A hacker or hackers appear to have obtained access to an Experian server—one that is not a part of its consumer credit bureau, the company said—that hosted the personal information of people who applied for the carrier’s services between Sept. 1 2013, and Sept. 16, 2015. The information accessed included names, addresses, Social Security numbers, dates of birth, driver’s license numbers, and passport IDs, Experian said. It added that “no payment card or banking information was obtained.”
Experian said it discovered the intrusion on Sept 15, 2015.
“Obviously I am incredibly angry about this data breach and we will institute a thorough review of our relationship with Experian, but right now my top concern and first focus is assisting any and all consumers affected,” said T-Mobile CEO John Legere in a letter to customers posted on the company’s website. “This is no small issue for us.”
Legere added that the breach did not affect T-Mobile’s own network.

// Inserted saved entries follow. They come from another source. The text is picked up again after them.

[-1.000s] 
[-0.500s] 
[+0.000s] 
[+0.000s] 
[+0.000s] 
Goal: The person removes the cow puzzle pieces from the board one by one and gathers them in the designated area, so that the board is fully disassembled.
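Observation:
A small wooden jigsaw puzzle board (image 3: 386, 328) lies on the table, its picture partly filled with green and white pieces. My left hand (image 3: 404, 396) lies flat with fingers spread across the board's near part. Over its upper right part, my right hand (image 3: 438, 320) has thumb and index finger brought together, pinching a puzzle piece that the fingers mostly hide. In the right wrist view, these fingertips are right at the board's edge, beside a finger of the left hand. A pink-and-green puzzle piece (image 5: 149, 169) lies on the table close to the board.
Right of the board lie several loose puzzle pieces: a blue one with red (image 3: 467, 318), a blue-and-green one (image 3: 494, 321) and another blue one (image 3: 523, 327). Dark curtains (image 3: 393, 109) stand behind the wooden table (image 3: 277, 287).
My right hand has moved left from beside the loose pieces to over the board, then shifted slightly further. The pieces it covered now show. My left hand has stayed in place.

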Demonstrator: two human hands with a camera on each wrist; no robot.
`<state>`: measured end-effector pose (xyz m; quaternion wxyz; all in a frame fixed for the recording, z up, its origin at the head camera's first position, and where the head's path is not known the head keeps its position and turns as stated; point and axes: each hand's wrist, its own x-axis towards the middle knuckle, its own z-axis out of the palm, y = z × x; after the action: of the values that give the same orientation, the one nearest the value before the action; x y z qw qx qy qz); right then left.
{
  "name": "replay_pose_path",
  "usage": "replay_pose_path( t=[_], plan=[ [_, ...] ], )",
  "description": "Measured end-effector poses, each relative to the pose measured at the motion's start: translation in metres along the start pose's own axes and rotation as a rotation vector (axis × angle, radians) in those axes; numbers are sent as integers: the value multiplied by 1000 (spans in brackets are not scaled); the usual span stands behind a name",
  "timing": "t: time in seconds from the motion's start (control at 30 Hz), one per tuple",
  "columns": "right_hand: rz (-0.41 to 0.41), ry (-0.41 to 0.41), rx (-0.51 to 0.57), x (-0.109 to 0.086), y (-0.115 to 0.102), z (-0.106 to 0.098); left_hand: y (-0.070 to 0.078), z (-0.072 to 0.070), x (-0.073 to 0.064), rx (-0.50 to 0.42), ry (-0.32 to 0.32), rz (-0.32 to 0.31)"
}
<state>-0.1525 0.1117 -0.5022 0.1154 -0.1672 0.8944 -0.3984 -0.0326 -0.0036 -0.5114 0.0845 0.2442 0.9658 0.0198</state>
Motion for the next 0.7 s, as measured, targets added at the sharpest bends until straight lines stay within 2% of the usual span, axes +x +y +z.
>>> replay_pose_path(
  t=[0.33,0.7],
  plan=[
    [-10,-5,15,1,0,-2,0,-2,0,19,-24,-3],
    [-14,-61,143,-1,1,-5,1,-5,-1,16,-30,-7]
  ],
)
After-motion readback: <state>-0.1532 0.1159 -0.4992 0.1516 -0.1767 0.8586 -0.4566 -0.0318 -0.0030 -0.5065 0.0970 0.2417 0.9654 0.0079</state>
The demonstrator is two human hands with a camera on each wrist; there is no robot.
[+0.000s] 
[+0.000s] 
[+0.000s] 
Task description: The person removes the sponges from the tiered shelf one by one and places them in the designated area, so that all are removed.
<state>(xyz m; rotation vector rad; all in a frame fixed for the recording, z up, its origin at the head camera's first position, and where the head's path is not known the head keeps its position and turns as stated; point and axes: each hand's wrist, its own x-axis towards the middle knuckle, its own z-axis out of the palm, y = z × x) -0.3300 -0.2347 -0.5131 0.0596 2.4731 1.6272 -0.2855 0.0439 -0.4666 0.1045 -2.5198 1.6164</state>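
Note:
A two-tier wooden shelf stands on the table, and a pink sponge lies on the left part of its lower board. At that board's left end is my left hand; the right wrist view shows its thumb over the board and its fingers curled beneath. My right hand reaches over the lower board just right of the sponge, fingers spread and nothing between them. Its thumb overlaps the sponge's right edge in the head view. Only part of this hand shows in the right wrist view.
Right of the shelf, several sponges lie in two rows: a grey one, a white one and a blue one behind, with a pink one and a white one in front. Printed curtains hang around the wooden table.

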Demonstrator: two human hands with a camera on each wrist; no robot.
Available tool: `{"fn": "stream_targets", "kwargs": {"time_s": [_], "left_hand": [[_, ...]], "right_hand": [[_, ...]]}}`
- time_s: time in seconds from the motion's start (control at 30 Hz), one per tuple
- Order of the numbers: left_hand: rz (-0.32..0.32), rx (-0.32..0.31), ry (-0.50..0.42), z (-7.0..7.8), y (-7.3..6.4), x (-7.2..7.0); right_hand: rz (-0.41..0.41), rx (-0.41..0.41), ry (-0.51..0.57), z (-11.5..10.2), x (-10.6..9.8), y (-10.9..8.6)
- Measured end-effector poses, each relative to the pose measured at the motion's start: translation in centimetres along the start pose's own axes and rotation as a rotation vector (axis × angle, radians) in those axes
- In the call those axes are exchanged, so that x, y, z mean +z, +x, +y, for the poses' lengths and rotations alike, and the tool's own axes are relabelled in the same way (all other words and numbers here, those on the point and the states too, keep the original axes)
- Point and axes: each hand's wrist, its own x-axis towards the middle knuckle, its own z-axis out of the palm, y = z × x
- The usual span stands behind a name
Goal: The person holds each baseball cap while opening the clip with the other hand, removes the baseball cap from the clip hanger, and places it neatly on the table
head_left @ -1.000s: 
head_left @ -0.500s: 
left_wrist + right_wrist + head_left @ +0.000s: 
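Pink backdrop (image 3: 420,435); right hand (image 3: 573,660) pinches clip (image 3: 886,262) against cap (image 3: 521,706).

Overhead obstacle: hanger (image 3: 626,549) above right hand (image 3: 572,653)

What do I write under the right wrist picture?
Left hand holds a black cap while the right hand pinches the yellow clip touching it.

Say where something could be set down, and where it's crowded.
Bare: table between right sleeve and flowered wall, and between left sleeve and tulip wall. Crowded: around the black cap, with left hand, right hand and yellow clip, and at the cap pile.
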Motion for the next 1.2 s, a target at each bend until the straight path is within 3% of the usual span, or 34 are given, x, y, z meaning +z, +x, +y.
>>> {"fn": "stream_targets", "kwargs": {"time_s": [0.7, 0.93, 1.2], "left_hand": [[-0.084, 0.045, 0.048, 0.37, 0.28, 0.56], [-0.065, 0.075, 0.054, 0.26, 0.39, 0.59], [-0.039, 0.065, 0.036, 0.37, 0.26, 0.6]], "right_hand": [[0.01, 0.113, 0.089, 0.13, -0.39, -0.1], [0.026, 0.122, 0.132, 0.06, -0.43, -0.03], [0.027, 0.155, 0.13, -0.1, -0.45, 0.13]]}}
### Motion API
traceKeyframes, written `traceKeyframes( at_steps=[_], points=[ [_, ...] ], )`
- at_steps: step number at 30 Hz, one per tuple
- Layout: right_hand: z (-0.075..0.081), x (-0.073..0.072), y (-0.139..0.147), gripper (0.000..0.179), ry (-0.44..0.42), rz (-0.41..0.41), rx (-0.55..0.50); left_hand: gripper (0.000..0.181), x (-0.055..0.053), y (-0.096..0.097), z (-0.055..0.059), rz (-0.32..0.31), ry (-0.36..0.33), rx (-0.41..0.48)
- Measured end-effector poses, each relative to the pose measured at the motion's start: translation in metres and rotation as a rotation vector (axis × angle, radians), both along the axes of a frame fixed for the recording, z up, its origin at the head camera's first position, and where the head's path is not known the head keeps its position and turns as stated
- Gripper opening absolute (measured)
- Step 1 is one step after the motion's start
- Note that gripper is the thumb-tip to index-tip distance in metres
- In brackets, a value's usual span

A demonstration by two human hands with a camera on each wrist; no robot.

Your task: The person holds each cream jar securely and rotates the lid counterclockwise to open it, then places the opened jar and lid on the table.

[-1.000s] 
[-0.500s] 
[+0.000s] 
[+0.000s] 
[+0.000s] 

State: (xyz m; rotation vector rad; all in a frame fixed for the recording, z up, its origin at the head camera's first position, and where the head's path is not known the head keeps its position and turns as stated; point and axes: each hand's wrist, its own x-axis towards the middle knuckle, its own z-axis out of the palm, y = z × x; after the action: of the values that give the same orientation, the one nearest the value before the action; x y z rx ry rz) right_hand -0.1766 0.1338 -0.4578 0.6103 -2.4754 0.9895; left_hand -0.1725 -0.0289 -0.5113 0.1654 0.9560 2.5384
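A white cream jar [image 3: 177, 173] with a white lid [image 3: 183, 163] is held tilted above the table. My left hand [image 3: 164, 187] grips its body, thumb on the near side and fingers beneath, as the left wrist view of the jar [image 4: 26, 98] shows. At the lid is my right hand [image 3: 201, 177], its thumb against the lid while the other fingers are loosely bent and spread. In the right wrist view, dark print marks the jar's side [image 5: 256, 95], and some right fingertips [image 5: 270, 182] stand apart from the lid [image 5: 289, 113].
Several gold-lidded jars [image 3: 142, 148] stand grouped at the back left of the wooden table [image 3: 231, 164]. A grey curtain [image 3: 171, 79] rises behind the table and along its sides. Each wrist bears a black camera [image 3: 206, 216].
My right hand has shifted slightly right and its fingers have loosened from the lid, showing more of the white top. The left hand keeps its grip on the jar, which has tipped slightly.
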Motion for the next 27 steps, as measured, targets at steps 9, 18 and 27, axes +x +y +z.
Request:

He also said that his company will offer two years of free credit monitoring to victims of the attack—ironically, through Experian, which markets the services with the tagline : “A name you can trust.”
Some commenters pointed out the irony on Twitter.
Experian, based in Costa Mesa, Calif., is one of the top credit reporting agencies alongside Equifax (efx, -0.36%) and TransUnion. According to federal credit laws, companies like Experian must maintain historical records of applicant data for at least 25 months.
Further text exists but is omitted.